## WHAT YOU WILL DO
Would you repeat the listing below verbatim and drop the images?

## PROVIDED RECORDS
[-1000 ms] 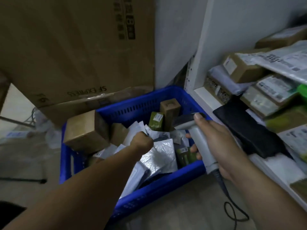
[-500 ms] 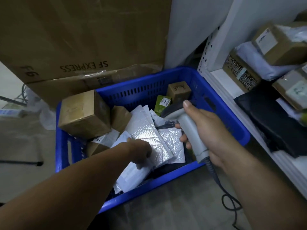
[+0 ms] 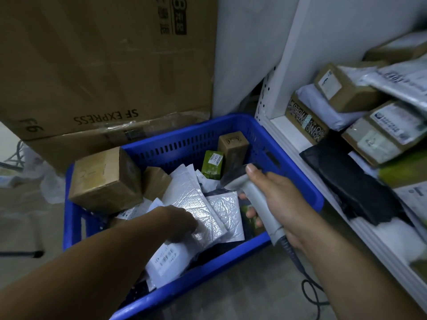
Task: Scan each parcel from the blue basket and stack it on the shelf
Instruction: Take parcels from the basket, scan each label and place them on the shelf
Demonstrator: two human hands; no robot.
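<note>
My left hand (image 3: 182, 224) is down on the silver mailer (image 3: 196, 199), knuckles up. The fingers are hidden under the hand, so I cannot tell whether they have caught an edge or only press on it. The mailer lies flat in the middle of the blue basket (image 3: 208, 272), its long axis running from the back wall toward the front rim and leaning a little right at the near end. No label shows on its upper face.

I see three risks. The slick film could slip from a shallow pinch. The mailer overlaps a smaller silver mailer (image 3: 227, 213) and a white mailer (image 3: 166, 262), so a lift may drag one along. The label is probably underneath, which would mean a flip first.

My right hand (image 3: 277, 199) is wrapped round the scanner (image 3: 258, 204), over the basket's right side, its head aimed at the back wall, away from the mailer. The brown box (image 3: 104, 179) on the left rim looks tippable if I jostle the pile. The shelf (image 3: 282, 125) is just right of the basket.
</note>
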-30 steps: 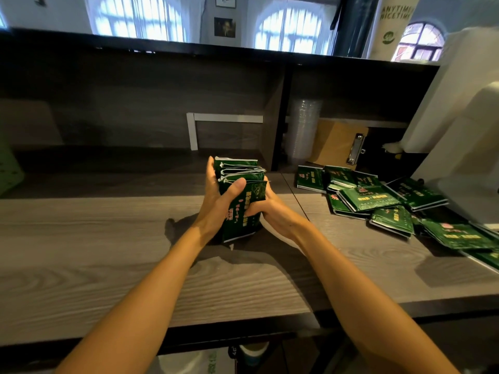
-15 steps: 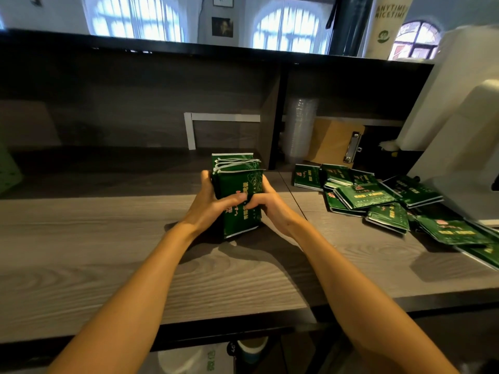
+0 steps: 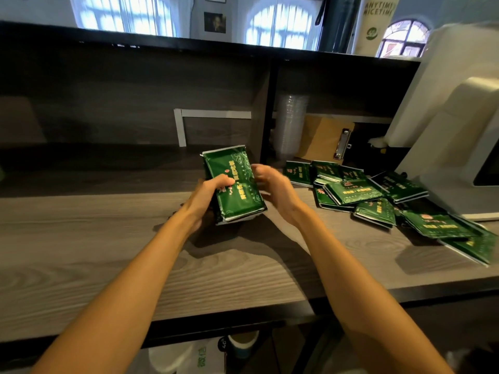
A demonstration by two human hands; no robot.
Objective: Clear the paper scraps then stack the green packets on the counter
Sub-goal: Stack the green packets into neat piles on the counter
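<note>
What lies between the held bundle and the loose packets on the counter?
In the head view, only the right hand, fingers curled at the edge of the bundle; the loose packets begin just past it on the counter.

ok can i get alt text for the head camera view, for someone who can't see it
A person's left hand grips a bundle of green packets over a grey wooden counter, with the right hand, blurred, at its right edge. More loose packets lie scattered on the counter to the right, near a clipboard and a white machine.
</note>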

## EXERCISE OUTPUT
[-1000 ms] 
[-500 ms] 
[+0 ms] 
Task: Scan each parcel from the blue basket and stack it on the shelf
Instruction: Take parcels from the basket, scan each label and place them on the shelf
Demonstrator: two human hands; no robot.
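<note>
My left hand (image 3: 182, 224) is down on the silver mailer (image 3: 196, 199), knuckles up. The fingers are hidden under the hand, so I cannot tell whether they have caught an edge or only press on it. The mailer lies flat in the middle of the blue basket (image 3: 208, 272), its long axis running from the back wall toward the front rim and leaning a little right at the near end. No label shows on its upper face.

I see three risks. The slick film could slip from a shallow pinch. The mailer overlaps a smaller silver mailer (image 3: 227, 213) and a white mailer (image 3: 166, 262), so a lift may drag one along. The label is probably underneath, which would mean a flip first.

My right hand (image 3: 277, 199) is wrapped round the scanner (image 3: 258, 204), over the basket's right side, its head aimed at the back wall, away from the mailer. The brown box (image 3: 104, 179) on the left rim looks tippable if I jostle the pile. The shelf (image 3: 282, 125) is just right of the basket.
</note>
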-30 steps: 
-15 steps: 
+0 steps: 
A demonstration by two human hands; no robot.
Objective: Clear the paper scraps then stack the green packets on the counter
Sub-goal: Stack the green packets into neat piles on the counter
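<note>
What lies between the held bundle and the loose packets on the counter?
In the head view, only the right hand, fingers curled at the edge of the bundle; the loose packets begin just past it on the counter.

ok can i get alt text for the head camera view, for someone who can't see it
A person's left hand grips a bundle of green packets over a grey wooden counter, with the right hand, blurred, at its right edge. More loose packets lie scattered on the counter to the right, near a clipboard and a white machine.
</note>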

The output given is complete.